Montseny

Oval rocky ridge at 19-28m off Port Balis, current-exposed and crevice-dense, sitting at the deeper end of the Maresme barra rotation.

Last updated April 2026

The dive

The boat runs 10 to 15 minutes out of Port Balis and drops anchor on top of the oval. There is no fixed buoy on this ridge. The anchor itself is the descent and ascent reference, and the centre runs a guide line across the rock so divers can find their way back. Down the line, the rock opens out at 19 to 21 metres in a shape that is rounder than the long parallel ridges that define most of this coast. The defining detail is crevice density. The porous rock holds endless holes, ledges, and overhangs, and the dive is torch-in-hand work along that texture rather than fast travel across distance.
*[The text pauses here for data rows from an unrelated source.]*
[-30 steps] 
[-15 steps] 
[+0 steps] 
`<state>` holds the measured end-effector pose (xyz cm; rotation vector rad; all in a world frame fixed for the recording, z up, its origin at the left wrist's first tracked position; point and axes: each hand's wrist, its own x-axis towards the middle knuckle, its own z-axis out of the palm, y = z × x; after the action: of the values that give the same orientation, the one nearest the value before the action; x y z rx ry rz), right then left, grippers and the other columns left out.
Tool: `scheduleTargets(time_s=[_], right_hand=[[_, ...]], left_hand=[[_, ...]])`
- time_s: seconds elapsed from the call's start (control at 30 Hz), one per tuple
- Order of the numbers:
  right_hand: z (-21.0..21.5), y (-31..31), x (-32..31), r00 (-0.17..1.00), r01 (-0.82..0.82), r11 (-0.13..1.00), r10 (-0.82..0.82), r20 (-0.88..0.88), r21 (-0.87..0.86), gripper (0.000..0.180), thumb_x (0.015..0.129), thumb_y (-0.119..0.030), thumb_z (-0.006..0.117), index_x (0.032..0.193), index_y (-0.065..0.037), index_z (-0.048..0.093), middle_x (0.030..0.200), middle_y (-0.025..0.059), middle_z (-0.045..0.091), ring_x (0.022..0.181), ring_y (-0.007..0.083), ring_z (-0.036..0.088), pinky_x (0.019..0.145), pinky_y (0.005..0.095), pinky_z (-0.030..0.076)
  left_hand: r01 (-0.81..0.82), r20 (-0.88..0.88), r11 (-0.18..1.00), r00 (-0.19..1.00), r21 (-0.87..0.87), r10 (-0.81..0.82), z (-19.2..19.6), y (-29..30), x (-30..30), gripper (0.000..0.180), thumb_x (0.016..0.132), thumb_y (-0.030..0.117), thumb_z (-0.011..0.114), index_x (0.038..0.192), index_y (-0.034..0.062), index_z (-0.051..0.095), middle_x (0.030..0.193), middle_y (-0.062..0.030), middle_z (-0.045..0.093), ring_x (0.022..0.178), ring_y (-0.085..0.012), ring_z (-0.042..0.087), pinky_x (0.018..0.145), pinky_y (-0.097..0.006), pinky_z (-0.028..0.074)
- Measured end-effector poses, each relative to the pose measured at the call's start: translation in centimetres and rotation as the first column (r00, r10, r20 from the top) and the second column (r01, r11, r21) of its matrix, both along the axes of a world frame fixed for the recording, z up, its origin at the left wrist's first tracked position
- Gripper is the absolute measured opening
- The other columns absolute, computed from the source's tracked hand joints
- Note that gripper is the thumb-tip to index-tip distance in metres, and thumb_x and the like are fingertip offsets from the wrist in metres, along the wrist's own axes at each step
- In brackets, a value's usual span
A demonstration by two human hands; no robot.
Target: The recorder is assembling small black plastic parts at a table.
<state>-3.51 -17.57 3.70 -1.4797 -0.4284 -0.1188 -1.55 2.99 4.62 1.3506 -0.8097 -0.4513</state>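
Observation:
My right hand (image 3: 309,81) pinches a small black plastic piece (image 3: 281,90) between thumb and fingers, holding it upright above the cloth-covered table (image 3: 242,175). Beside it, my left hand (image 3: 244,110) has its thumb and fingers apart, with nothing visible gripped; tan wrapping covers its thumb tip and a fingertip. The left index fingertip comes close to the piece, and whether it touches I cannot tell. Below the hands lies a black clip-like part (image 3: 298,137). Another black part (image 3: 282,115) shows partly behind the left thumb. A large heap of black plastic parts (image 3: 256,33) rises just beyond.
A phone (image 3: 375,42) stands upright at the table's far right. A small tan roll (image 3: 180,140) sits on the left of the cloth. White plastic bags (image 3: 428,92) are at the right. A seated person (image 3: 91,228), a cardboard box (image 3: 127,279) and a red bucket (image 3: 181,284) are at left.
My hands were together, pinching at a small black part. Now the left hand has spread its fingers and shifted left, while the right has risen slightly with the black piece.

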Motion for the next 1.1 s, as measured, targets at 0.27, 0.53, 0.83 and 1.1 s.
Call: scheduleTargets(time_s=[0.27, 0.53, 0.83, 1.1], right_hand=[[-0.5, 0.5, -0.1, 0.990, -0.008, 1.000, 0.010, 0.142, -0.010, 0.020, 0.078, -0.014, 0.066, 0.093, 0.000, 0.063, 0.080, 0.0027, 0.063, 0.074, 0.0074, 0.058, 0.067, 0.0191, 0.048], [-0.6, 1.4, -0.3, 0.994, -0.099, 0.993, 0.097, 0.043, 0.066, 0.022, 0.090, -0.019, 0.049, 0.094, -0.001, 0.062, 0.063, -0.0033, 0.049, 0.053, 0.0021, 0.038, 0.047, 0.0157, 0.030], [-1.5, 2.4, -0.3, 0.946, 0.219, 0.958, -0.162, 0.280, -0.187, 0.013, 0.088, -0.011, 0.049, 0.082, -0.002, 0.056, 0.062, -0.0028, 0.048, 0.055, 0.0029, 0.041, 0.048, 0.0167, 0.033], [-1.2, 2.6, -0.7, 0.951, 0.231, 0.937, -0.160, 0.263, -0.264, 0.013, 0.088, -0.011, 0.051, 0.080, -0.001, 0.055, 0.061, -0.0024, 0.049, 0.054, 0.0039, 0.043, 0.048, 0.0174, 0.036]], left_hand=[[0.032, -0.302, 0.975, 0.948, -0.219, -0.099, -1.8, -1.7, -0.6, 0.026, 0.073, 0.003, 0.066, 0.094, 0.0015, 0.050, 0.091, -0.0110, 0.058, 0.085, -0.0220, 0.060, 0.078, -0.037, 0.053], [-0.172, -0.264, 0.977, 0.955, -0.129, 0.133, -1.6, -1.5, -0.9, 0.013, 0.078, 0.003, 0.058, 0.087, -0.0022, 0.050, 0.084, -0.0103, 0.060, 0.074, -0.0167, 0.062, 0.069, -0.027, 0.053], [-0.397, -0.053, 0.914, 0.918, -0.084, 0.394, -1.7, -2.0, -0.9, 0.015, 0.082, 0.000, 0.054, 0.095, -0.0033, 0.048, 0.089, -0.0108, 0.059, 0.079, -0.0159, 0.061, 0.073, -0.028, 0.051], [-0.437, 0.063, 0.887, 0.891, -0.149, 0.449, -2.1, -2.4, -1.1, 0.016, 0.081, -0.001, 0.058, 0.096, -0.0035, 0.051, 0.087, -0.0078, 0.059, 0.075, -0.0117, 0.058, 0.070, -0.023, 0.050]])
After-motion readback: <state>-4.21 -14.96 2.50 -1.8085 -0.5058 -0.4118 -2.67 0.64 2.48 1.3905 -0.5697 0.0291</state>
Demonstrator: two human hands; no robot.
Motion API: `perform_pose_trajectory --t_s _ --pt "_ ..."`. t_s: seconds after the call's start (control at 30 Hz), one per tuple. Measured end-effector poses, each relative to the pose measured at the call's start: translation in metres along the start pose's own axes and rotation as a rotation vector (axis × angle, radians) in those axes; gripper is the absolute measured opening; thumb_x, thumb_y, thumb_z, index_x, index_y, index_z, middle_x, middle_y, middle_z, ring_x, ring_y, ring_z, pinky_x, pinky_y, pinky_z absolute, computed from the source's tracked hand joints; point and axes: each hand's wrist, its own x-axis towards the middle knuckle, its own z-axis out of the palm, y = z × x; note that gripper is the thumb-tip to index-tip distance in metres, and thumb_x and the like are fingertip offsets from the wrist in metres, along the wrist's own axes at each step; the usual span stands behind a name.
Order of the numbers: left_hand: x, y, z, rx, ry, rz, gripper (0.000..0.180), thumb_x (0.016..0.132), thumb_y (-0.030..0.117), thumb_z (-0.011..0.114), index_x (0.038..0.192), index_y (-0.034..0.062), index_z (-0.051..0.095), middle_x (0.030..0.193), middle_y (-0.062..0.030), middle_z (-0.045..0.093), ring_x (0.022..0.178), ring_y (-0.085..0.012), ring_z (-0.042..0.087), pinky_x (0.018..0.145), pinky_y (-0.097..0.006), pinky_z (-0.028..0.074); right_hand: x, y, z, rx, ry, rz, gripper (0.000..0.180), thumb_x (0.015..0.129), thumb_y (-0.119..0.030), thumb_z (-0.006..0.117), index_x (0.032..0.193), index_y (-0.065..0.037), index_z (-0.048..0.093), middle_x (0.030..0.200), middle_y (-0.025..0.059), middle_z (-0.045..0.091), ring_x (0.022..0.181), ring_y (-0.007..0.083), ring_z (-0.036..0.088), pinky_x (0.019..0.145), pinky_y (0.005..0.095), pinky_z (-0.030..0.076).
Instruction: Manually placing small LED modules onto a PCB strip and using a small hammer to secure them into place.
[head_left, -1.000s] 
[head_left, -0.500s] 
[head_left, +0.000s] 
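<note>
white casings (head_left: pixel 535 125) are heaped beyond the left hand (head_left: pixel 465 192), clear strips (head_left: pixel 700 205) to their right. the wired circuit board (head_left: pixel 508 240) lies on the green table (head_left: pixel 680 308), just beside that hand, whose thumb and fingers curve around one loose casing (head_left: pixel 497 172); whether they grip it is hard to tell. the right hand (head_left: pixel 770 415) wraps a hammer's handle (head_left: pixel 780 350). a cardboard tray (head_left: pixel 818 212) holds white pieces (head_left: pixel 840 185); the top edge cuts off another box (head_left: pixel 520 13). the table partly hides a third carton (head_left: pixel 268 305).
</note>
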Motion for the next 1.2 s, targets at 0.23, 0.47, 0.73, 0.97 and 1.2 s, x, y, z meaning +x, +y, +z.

The plan starts at the anchor and follows one side of the oval, almost always against any current present so the return leg runs downstream. On a current day this matters: a November 2025 owner log captured a "started north with current, inconveniently" decision that turned the swim home into a slow battle. The current is episodic on this ridge, not constant, but Montseny is one of three Port Balis sites where strong current is genuinely documented. The flanks of the oval slope from the 19 metre top down to 27 to 29 metres on the sand line, so most of the working dive sits in the 22 to 26 metre band. That is why both the operating centre and the platform listings flag Nitrox rather than treat it as optional. The NE side of the anchor tends to carry richer crevice life than the SW, a planning detail that does not appear on any centre page.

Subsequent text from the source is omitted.